◆ **ABOUT THIS TASK**:
Repeat the full listing below verbatim and keep the images out.
-- EXERCISE DATA follows --
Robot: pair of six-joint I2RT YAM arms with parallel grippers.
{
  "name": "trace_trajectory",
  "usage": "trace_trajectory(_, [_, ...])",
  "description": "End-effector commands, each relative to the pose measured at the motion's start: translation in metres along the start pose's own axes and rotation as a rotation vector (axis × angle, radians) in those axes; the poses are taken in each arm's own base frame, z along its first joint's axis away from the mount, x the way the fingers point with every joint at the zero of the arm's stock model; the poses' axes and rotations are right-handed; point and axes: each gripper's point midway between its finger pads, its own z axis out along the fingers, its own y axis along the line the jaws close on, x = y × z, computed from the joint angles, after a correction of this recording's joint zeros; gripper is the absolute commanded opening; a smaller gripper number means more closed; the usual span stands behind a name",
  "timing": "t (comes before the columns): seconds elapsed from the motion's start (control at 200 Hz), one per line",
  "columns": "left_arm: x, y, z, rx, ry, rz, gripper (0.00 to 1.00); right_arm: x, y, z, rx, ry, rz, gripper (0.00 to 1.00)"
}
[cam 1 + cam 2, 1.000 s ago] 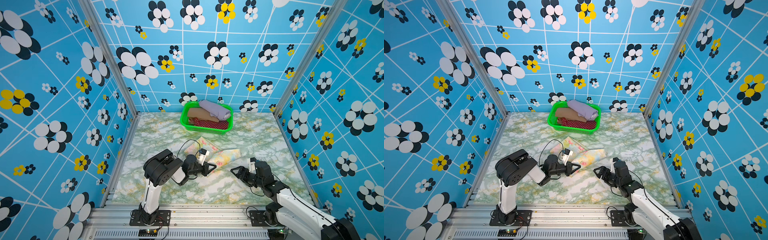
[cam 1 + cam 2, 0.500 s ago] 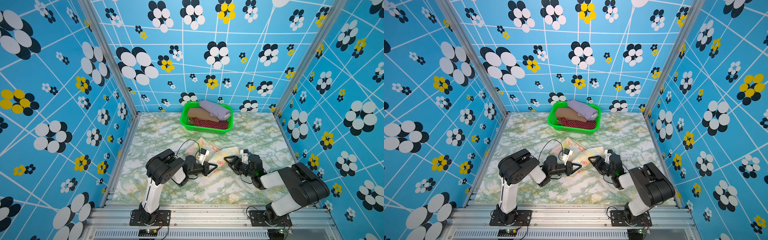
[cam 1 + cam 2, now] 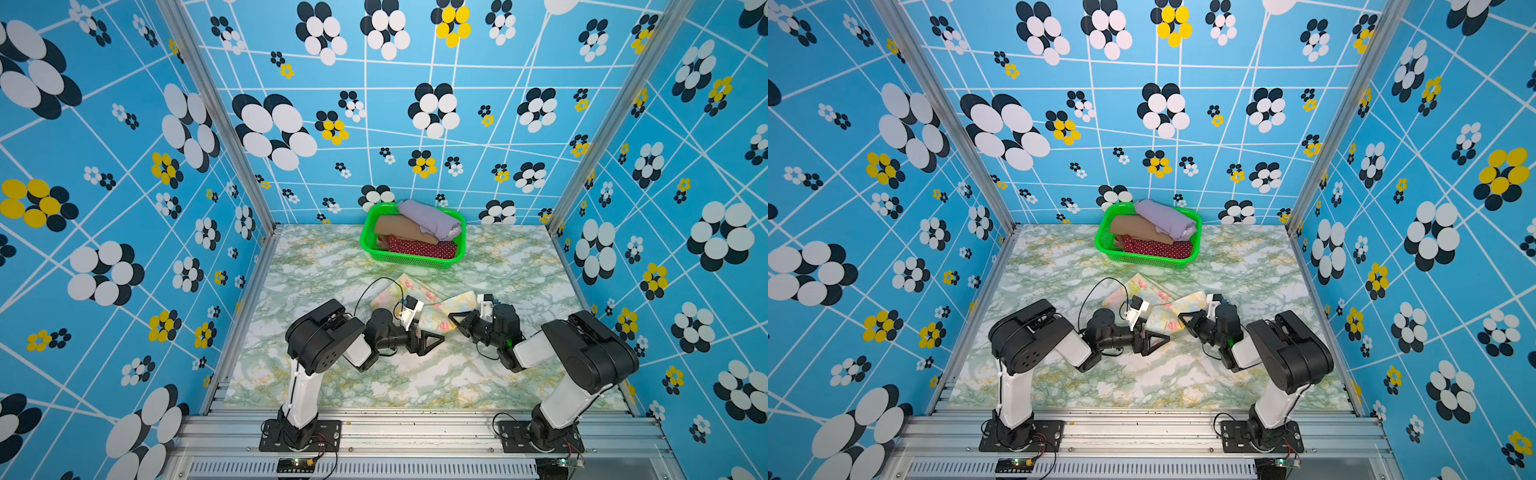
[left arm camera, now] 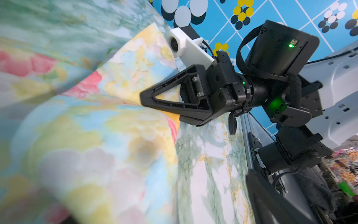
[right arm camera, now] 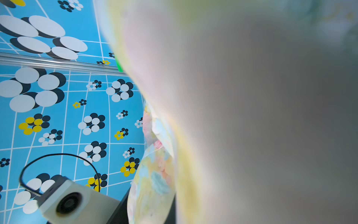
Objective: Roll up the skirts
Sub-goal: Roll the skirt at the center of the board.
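Both top views look steeply down from high above the front edge of the desk (image 3: 415,374), facing the back wall (image 3: 415,62) and sharing nearly the same field (the left arm (image 3: 324,345), the right arm (image 3: 582,353), the green basket (image 3: 415,262)), with only a slight sideways offset between them. The left wrist camera (image 5: 67,201) sits low and very near the skirts (image 4: 108,124), facing across them to the right pincer (image 4: 144,99) and the right wrist camera (image 4: 180,45). That camera faces back toward it, so close that blurred cloth fills most of its picture.
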Motion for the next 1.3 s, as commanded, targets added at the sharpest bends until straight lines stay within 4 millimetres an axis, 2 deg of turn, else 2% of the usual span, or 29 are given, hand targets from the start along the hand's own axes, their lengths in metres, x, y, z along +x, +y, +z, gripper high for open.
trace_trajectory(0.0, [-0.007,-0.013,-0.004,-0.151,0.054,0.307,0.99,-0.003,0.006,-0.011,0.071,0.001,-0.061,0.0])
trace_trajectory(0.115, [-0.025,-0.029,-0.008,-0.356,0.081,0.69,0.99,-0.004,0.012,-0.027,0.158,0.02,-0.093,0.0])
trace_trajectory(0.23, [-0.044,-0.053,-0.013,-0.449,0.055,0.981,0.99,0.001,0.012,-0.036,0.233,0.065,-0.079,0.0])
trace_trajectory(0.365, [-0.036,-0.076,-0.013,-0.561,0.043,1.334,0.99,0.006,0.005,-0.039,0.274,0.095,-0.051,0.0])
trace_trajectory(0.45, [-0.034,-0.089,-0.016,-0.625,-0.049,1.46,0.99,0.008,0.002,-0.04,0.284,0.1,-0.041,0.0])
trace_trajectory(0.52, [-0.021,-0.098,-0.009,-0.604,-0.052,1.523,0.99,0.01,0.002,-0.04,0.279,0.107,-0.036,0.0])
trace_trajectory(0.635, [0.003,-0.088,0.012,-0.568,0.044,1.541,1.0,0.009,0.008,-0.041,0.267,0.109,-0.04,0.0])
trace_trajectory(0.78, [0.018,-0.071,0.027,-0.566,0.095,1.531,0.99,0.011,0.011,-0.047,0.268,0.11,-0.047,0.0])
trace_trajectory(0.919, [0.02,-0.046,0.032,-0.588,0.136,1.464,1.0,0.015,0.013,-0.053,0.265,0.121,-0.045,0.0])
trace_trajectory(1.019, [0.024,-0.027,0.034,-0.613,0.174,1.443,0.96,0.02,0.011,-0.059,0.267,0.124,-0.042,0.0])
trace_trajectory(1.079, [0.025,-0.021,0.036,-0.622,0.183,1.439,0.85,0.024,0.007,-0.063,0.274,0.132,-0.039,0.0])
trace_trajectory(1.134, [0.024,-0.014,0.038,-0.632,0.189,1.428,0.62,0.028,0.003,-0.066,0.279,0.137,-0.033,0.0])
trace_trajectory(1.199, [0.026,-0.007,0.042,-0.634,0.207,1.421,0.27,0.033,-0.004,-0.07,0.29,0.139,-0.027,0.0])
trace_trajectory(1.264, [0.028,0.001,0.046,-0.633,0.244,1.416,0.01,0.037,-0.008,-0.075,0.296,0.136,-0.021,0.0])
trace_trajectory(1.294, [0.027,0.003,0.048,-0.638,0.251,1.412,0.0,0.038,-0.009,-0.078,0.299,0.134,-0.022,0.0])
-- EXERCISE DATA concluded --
◆ **SOLVED EXERCISE**:
Robot: pair of six-joint I2RT YAM arms with parallel grippers.
{
  "name": "trace_trajectory",
  "usage": "trace_trajectory(_, [_, ...])",
  "description": "End-effector commands, each relative to the pose measured at the motion's start: translation in metres along the start pose's own axes and rotation as a rotation vector (axis × angle, radians) in those axes; the poses are taken in each arm's own base frame, z along its first joint's axis away from the mount, x the way the fingers point with every joint at the zero of the arm's stock model; the poses' axes and rotations are right-handed; point and axes: each gripper's point midway between its finger pads, its own z axis out along the fingers, its own y axis along the line the jaws close on, x = y × z, computed from the joint angles, after a correction of this recording's joint zeros; gripper is the absolute commanded opening; a smaller gripper number means more closed; the usual span stands behind a name",
  "timing": "t (comes before the columns): seconds elapsed from the motion's start (control at 200 Hz), one per line",
  "columns": "left_arm: x, y, z, rx, ry, rz, gripper (0.00 to 1.00); right_arm: x, y, z, rx, ry, rz, gripper (0.00 to 1.00)"
}
[cam 1 + cam 2, 1.000 s ago] 
[cam 1 + cam 2, 0.500 s ago] 
[cam 1 + cam 2, now] 
[left arm camera, now] 
[right arm camera, now] 
Objective: Roll up the skirts
Sub-goal: Roll the skirt at the center of the board.
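Both top views look steeply down from high above the front edge of the desk (image 3: 415,374), facing the back wall (image 3: 415,62) and sharing nearly the same field (the left arm (image 3: 324,345), the right arm (image 3: 582,353), the green basket (image 3: 415,262)), with only a slight sideways offset between them. The left wrist camera (image 5: 67,201) sits low and very near the skirts (image 4: 108,124), facing across them to the right pincer (image 4: 144,99) and the right wrist camera (image 4: 180,45). That camera faces back toward it, so close that blurred cloth fills most of its picture.
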Motion for the next 1.3 s, as commanded, targets added at the sharpest bends until straight lines stay within 4 millimetres an axis, 2 deg of turn, else 2% of the usual span, or 29 are given, hand targets from the start along the hand's own axes, their lengths in metres, x, y, z along +x, +y, +z, gripper high for open.
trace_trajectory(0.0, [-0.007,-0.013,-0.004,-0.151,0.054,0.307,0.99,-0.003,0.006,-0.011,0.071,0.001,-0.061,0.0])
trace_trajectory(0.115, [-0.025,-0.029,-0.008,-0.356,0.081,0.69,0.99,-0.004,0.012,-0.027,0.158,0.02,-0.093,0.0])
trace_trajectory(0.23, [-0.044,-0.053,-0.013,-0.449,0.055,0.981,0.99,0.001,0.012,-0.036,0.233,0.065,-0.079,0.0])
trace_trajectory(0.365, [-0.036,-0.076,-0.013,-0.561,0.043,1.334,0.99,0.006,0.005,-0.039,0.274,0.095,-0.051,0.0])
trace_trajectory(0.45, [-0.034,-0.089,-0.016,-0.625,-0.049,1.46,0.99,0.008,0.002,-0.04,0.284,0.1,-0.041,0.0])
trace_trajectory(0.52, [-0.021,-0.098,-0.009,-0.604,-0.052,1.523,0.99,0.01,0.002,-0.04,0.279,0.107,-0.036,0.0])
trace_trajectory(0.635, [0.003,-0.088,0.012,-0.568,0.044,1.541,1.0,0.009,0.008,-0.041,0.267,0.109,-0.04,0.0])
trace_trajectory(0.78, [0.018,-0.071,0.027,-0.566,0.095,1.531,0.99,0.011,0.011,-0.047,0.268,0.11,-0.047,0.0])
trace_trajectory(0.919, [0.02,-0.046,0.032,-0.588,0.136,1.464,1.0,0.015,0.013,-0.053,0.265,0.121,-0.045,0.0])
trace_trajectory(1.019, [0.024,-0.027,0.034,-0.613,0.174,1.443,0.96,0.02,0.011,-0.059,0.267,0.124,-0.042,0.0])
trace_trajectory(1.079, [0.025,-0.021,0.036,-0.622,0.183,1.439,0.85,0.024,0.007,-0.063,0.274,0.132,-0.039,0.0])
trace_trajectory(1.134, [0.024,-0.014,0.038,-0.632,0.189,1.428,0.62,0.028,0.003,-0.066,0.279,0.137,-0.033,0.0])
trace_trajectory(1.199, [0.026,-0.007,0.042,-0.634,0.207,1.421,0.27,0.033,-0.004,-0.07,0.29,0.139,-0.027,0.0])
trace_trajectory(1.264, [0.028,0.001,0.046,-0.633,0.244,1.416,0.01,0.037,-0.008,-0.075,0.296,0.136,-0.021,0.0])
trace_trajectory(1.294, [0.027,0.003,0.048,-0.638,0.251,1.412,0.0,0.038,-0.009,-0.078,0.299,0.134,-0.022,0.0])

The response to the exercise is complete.